The rebellion originates in an attempt of the Republicans to reverse the July Monarchy, shortly after the death of the powerful Orleanist President of the Council, Casimir-Perier, on May 16th 1832.
This last outbreak of violence linked with the July Revolution, including its supposed instigation by the death of the popular, nonfictional General Lamarque, was famously described in Victor Hugo’s novel, Les Misérables.
The younger of the groups, the Republicans, was directed by secret societies formed of the most determined members of their party. These men began the insurrection, followed by the malcontents, especially working-men and small boys who came to help them build barricades and fight.

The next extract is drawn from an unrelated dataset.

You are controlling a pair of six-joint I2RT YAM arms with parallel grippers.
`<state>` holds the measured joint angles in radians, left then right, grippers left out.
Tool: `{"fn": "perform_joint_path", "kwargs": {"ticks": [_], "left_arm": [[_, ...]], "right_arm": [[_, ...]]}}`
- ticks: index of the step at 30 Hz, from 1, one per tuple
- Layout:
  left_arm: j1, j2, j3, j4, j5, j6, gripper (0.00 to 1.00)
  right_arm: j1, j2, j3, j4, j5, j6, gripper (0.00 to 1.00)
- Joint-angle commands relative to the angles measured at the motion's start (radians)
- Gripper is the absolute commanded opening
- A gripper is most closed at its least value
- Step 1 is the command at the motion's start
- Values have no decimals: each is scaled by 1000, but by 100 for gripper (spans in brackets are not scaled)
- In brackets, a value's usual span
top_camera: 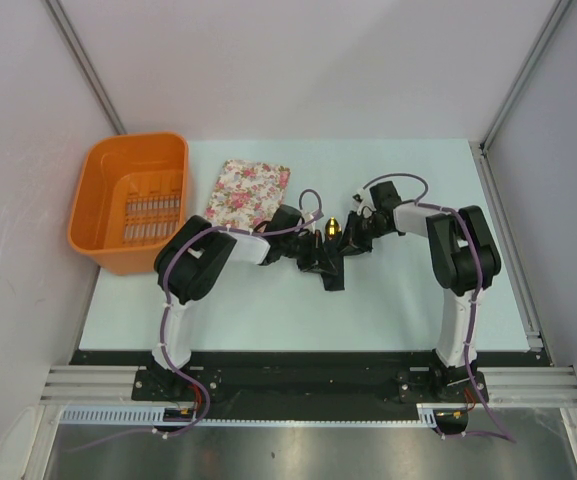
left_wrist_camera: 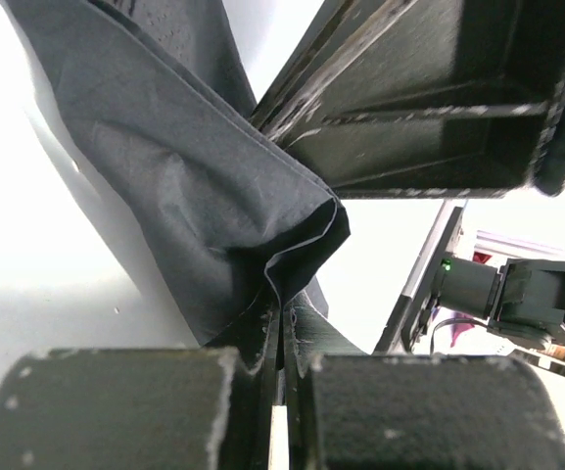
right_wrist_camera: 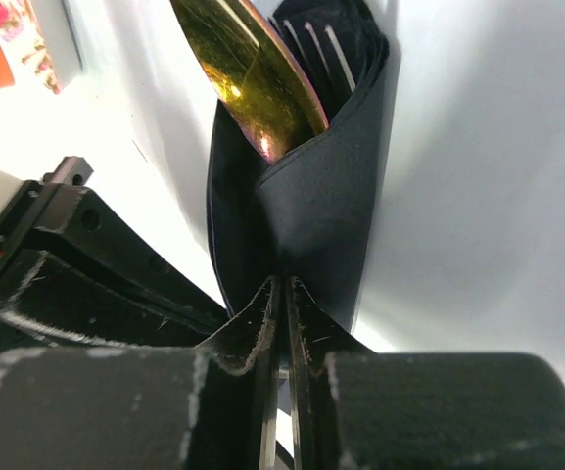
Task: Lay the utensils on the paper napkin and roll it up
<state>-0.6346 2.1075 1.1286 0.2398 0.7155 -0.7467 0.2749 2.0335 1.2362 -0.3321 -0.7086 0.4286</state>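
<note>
The left end effector (left_wrist_camera: 280,328) has its jaws pressed all but together on a fold of the paper napkin (left_wrist_camera: 184,196). The black sheet bunches into a creased corner just beyond the tips and runs away up and to its left. The right end effector (right_wrist_camera: 282,304) is likewise closed to a thin slit, pinching the near end of the same napkin, which here stands rolled into a cone straight ahead of its tips. The utensils (right_wrist_camera: 248,73) sit inside that roll: a shiny gold rounded head pokes out of the far, open end, with silver fork tines (right_wrist_camera: 316,44) just beside it against the black paper. Seen from above, the two end effectors meet tip to tip over the middle of the table (top_camera: 268,310), with the dark bundle between them and a gold glint showing there. Beyond the left end effector a floral cloth (top_camera: 249,192) lies flat on the table, and further out on that side stands an orange basket (top_camera: 98,215).
</note>
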Motion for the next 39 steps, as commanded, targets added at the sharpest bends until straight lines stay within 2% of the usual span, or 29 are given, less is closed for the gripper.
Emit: {"fn": "perform_joint_path", "kwargs": {"ticks": [1,10,18,25,35,39], "left_arm": [[-2,-10,14,-69,-31,66,0],[-17,-58,34,-39,-13,55,0],[-22,-32,57,50,19,-28,0],[-45,-17,68,115,42,-54,0],[-56,81,56,179,45,-77,0],[-56,100,51,185,47,-77,0]], "right_arm": [[18,22,-23,19,23,-10,8],[26,45,-52,28,64,-11,3],[26,57,-60,38,72,-4,1],[24,59,-64,41,75,4,1],[14,42,-73,34,63,7,1],[7,33,-69,22,52,7,5]]}}
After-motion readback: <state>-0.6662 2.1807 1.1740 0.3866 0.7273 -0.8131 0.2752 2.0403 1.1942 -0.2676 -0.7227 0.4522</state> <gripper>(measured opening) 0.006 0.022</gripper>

These secret societies led riots similar to the June Rebellion against the ministers of Charles X. The society for “The Rights of Man” directed the insurrection of 1832 in Paris. The Rights of Man Society was organized like an army, divided into sections of 20 members (to evade the law which forbade the association of more than 20 persons), each section having a president and vice president.

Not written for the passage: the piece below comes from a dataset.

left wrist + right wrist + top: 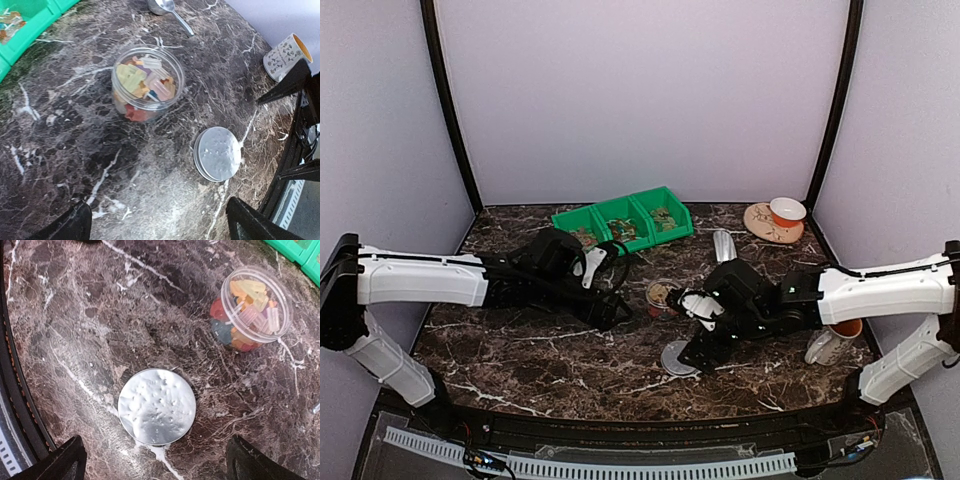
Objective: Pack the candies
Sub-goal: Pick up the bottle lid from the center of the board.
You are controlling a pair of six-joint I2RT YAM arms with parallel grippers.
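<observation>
Both jaws spread wide and empty, grey lid (157, 406) flat on table (75, 315), candies (252, 302) in open jar (222, 315) nearby

A clear jar (181, 80) is seen standing upright and uncovered on the dark marbled worktop (75, 150), filled with the candies (145, 82) in yellow, orange, red and pale wrappers. Its silvery lid (217, 153) is laid flat just beside it, not touching. A green bin (35, 20) is cut off at the upper left, a metal scoop (167, 6) at the top edge. A mug (282, 56) is tipped on its side at the right. The left hand (159, 215) is held above the worktop, its fingers (70, 225) spread wide with nothing between them.
</observation>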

In 1832, during the Legitimist uprising in Marseilles, on the occasion of the funeral of General Lamarque, the Republicans, re-enforced by Polish, Italian, and German refugees, gathered around the platform on which the body rested and proposed to proclaim a republic. An insurrection began which for one night made them masters of the east of Paris.
They were then gradually driven back by the national guard and 25,000 soldiers and surrounded in the Saint-Martin quarter, where the movement was crushed by the Battle of Saint-Merry Cloister (June 5-6) at the cost of some 800 killed and wounded. After this, it was clear that the revolutionary movement was over.